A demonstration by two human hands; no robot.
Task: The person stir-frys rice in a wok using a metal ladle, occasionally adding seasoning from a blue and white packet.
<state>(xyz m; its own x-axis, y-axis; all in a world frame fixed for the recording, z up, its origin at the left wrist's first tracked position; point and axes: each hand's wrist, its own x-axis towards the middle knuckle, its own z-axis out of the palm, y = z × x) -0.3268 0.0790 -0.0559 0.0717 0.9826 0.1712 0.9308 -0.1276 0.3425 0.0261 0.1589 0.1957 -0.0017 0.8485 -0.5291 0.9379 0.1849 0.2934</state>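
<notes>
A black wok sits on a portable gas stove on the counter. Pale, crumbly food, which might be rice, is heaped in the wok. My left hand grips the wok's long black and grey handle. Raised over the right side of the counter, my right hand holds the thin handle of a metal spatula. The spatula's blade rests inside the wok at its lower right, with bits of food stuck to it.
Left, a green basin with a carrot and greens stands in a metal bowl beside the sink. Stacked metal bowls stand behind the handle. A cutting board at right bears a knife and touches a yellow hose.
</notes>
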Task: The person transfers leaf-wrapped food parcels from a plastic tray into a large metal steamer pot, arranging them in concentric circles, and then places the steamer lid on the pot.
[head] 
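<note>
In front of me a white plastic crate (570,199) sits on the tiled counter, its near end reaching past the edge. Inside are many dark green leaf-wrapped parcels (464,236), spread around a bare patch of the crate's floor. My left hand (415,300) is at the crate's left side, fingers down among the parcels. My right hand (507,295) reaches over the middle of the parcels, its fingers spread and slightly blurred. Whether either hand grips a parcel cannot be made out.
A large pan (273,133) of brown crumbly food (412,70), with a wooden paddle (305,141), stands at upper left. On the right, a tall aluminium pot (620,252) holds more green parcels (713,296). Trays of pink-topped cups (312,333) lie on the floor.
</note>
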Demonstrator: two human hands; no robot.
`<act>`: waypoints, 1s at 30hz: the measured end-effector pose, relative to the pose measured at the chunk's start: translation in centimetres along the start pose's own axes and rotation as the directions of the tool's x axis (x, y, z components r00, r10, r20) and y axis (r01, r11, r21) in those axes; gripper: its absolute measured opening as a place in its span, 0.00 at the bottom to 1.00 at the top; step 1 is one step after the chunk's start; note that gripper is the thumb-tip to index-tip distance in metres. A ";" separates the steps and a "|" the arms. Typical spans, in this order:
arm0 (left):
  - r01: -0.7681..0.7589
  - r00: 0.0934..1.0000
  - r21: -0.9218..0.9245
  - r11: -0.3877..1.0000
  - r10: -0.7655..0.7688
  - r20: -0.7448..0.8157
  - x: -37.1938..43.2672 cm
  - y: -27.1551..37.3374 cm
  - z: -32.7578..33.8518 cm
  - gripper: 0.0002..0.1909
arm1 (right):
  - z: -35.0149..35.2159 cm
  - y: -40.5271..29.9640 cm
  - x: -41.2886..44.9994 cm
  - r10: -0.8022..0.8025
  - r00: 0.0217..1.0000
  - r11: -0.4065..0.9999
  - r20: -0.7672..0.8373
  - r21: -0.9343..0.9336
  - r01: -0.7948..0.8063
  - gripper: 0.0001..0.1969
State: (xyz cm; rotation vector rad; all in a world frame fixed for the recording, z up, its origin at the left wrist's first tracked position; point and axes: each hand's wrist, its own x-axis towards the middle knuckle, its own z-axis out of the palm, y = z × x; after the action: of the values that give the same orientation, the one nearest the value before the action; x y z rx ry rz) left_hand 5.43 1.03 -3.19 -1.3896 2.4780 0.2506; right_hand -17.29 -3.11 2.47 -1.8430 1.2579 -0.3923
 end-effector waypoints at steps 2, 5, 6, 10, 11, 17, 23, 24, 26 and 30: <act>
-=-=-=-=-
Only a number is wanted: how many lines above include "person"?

2